══ Data block
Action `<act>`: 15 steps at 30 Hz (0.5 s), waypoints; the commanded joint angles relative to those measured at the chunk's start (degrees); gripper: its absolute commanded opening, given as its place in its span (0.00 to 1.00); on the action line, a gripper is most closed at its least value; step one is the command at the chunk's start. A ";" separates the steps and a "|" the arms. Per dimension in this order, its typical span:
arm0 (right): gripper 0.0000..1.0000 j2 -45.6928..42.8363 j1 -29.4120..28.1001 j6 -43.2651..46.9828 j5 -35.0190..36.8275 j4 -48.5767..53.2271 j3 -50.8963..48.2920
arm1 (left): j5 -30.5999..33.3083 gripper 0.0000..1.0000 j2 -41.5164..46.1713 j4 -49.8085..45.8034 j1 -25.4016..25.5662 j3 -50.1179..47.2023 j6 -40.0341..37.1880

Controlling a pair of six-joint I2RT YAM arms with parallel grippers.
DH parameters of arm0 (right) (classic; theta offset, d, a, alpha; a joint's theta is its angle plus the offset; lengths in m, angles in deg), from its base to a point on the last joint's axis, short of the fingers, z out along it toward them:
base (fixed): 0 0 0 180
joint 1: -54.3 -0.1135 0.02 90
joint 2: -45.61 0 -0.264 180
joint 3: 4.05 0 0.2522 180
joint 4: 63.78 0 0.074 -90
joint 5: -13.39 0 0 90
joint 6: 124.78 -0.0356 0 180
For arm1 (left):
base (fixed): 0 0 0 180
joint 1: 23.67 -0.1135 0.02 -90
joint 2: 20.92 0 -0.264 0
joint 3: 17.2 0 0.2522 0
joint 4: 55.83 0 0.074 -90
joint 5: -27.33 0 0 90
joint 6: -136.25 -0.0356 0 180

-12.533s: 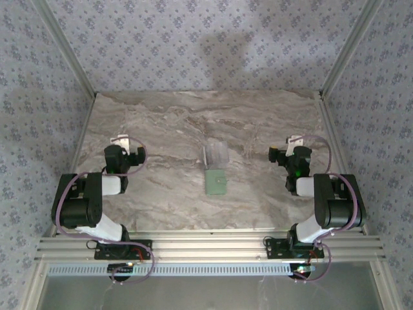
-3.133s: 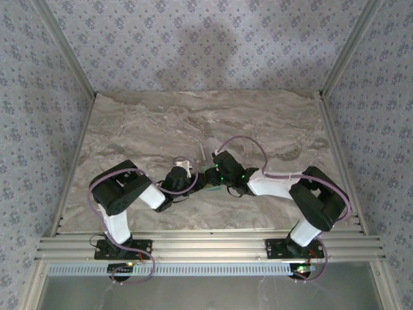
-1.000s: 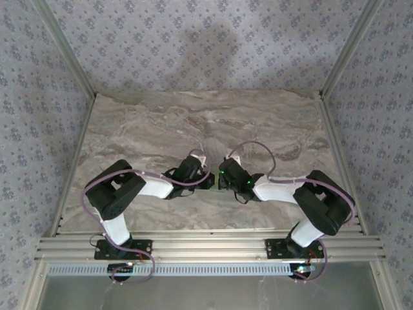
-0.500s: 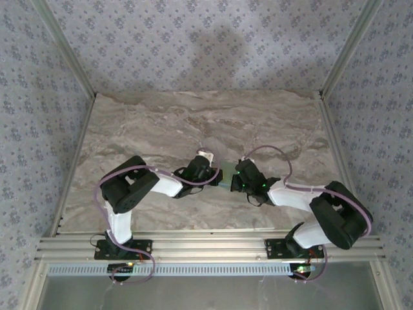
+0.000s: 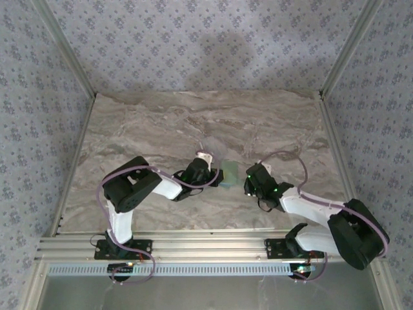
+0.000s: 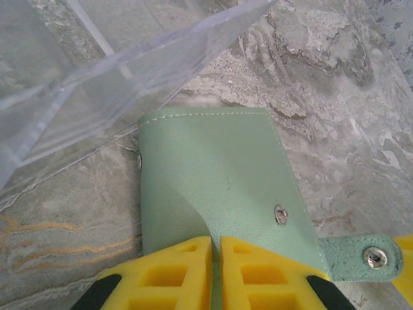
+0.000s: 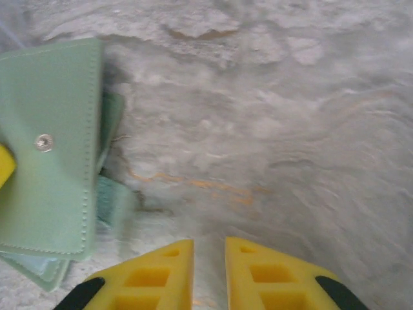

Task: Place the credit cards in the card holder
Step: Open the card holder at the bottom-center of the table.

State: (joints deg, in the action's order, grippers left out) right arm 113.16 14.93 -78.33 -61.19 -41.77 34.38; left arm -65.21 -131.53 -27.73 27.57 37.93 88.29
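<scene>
The card holder [image 5: 228,174] is a pale green wallet lying on the marble table between my two grippers. In the left wrist view its upper panel [image 6: 213,168] is lifted, and my left gripper [image 6: 216,240] is shut on that panel's near edge. A snap stud shows on the panel, and a strap [image 6: 361,257] with a second snap sticks out to the right. My right gripper [image 7: 209,242] stands just right of the card holder [image 7: 55,129], slightly open, with only bare table between its fingers. The credit cards are out of view.
A clear plastic stand [image 6: 97,71] sits right behind the wallet, touching or nearly touching its far edge. Open marble table [image 5: 277,129] lies to the right and at the back. Metal frame rails [image 5: 206,248] border the near edge.
My right gripper has opened, let go of the card holder and drawn back to the right. My left gripper keeps its hold and has shifted slightly right with the wallet.
</scene>
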 commanded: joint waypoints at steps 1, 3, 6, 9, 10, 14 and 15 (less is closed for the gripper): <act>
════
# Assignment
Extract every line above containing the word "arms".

# Output below
Action `<act>`: 15 steps at 30 Hz (0.5 s), waypoints; the commanded joint angles relative to those measured at the chunk's start (degrees); gripper: its absolute commanded opening, given as its place in its span (0.00 to 1.00); on the action line, a gripper is most closed at its least value; step one is the command at the chunk's start. A ";" separates the steps and a "|" the arms. Per dimension in this order, its typical span:
Controlling a pair of six-joint I2RT YAM arms with parallel grippers.

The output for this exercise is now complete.